In conclusion, we have demonstrated the state-selective features in IMP processes for the first time and made it possible to compare experimental results and theoretical modeling of IMP rates quantitatively. Our study, based on direct measurements of energy and momentum-resolved electron distributions, provides far deeper insight into the IMP processes in semiconductors than previous studies and gives a sound basis for investigating the current topic of ultrafast interaction of intense THz waves with matter9,10,11.
Methods
Non-doped InSb (100) wafers were cleaved under ultrahigh vacuum conditions (<5 × 10−11 Torr). Surface structures were characterized in situ by a scanning tunneling microscope prior to photoemission measurements22. The (110) surfaces displayed well-ordered (1 × 1)-structure with linear In and Sb rows and a surface-defect concentration less than 0.5%. We used two different femtosecond laser systems.
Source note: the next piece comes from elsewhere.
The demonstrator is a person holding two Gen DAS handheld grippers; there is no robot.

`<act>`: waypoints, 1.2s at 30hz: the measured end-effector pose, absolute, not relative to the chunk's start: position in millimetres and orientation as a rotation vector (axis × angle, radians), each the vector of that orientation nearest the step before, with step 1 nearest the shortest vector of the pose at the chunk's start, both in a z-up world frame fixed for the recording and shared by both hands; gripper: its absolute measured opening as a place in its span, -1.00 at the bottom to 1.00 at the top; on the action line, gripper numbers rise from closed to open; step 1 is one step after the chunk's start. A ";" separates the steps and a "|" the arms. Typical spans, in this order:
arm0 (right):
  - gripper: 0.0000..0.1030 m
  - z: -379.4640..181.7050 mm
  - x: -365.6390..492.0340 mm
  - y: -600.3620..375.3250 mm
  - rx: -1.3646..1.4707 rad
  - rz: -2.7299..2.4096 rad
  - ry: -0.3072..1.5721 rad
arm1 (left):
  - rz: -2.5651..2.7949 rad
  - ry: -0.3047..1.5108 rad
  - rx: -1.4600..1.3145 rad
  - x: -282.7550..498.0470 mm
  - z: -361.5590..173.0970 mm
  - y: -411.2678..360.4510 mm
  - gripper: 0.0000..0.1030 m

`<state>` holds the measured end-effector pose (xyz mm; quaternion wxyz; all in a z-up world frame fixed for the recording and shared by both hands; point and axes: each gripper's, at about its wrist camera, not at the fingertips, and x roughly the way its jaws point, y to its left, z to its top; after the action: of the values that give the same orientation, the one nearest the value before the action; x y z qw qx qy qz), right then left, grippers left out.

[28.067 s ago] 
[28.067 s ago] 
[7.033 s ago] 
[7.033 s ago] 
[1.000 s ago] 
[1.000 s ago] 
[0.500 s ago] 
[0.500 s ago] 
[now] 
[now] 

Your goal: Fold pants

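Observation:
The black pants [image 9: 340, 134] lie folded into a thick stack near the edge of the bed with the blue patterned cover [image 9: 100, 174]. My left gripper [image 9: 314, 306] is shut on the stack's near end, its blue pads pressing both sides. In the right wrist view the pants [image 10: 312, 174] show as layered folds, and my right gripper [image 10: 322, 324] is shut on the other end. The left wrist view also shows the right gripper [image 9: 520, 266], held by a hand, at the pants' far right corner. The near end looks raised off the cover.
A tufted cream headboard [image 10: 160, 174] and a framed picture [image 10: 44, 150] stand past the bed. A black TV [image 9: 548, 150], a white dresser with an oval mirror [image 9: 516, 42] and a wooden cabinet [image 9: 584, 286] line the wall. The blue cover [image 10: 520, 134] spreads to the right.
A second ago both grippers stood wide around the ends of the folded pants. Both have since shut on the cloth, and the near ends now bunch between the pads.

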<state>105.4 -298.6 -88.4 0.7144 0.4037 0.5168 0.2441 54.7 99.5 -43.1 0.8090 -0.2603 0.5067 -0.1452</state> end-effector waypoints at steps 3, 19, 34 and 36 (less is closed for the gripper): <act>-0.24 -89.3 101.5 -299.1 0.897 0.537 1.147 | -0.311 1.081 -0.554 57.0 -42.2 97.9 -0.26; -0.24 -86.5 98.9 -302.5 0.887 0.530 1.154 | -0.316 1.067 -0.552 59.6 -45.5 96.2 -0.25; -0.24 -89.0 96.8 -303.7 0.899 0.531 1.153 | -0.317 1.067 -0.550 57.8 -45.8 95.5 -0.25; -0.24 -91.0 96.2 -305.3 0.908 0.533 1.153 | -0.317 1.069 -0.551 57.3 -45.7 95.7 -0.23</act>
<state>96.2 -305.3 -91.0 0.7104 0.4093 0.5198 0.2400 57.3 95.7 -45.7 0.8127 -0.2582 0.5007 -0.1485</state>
A mode-locked Ti:sapphire laser, operated at a 76 MHz repetition rate, was used to generate fs-laser pulses between 820–730 nm. The fundamental and its third harmonic, generated using beta-barium borate crystals, were used as pump and probe pulses. Temporal widths of the pump and the probe pulses were 80 fs and 100 fs at the sample position in the UHV chamber, giving a cross-correlation trace of 125 fs. To generate shorter pulse widths with wider tunability, we also used a laser system consisting of a Ti-sapphire laser oscillator, a regeneratively amplified Ti:Sapphire laser and a tunable optical parametric amplifier (OPA) operated at 250-kHz repetition rate. The OPA generated 50-fs laser pulses at photon energies tunable from 1.2 to 2.4 eV. A part of the amplified fundamental output at 790 nm was used to generate the third harmonic with a temporal width of 65 fs. Pump and probe pulses, with a preset time delay (Δt), were aligned co-axially and focused on the sample surfaces at 45° to normal.
The ionization energy of InSb(110) is 4.77 eV23. Therefore, the third harmonic of 790-nm fundamental beam (4.71 eV) can probe the states populated in the conduction band, but cannot ionize those in the valence band. This discrimination is very important to capture accurately the photoinjected hot electrons in the conduction band, with completely suppressing intense signals due to direct photoionization from the valence band.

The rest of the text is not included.